**EXERCISE GOAL:** Starting from the line in which "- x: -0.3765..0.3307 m" appears, set down each line exactly through the end of the listing, and nothing else. Leave out pictures.

**EXERCISE DATA:**
= Beginning of Section =
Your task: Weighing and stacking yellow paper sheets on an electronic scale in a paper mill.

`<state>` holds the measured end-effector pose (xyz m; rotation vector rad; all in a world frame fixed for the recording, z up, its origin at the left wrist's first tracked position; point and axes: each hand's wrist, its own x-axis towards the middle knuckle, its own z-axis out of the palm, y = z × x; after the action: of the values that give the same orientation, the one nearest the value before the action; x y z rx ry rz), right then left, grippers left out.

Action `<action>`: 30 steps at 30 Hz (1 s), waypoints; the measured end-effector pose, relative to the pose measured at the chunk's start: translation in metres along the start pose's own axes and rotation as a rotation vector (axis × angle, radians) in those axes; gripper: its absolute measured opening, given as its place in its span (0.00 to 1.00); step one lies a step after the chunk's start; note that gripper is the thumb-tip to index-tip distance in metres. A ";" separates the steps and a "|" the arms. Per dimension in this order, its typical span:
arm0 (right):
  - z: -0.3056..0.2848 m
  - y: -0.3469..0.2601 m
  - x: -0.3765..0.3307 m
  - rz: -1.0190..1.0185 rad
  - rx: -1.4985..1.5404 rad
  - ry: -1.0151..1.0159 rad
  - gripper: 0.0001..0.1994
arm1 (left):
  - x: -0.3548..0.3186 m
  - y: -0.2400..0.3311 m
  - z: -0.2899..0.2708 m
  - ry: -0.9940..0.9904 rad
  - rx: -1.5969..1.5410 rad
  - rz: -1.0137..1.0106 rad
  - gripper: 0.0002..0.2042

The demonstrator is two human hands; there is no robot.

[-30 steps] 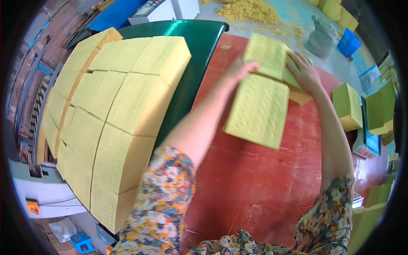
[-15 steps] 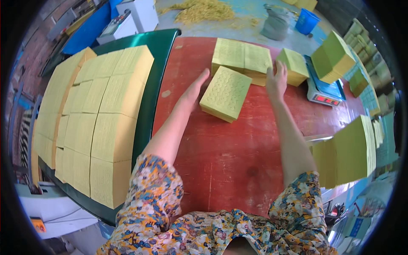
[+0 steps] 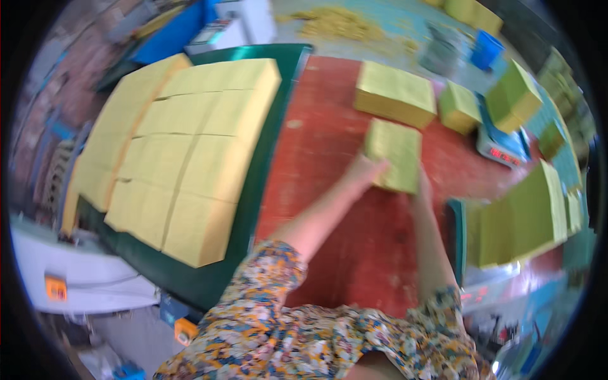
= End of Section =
**RESPONSE BOX:**
  - x: -0.3765..0.3307 m
  - rz: -1.0190..1.0185 rad
  - rx: -1.4985..1.5404 rad
  - ry: -1.0151..1.0159 rad
  - gripper: 0.0001..0.1994
arm1 (left):
  - x: -0.3548..0.3186 m
  - y: -0.2400..0.3311 m
  - z: -0.2899..0.2708 m
  - ry: -0.9940..0.9904 rad
  - rx: -1.5969..1.5410 rad
  - rz: -1.0137..1.0106 rad
  - gripper: 0.0002..0.2042

The demonstrator is two human hands; there is no robot.

[-30 steps] 
[-15 steps] 
[+0 steps] 

Nothing further is needed to complete the exercise.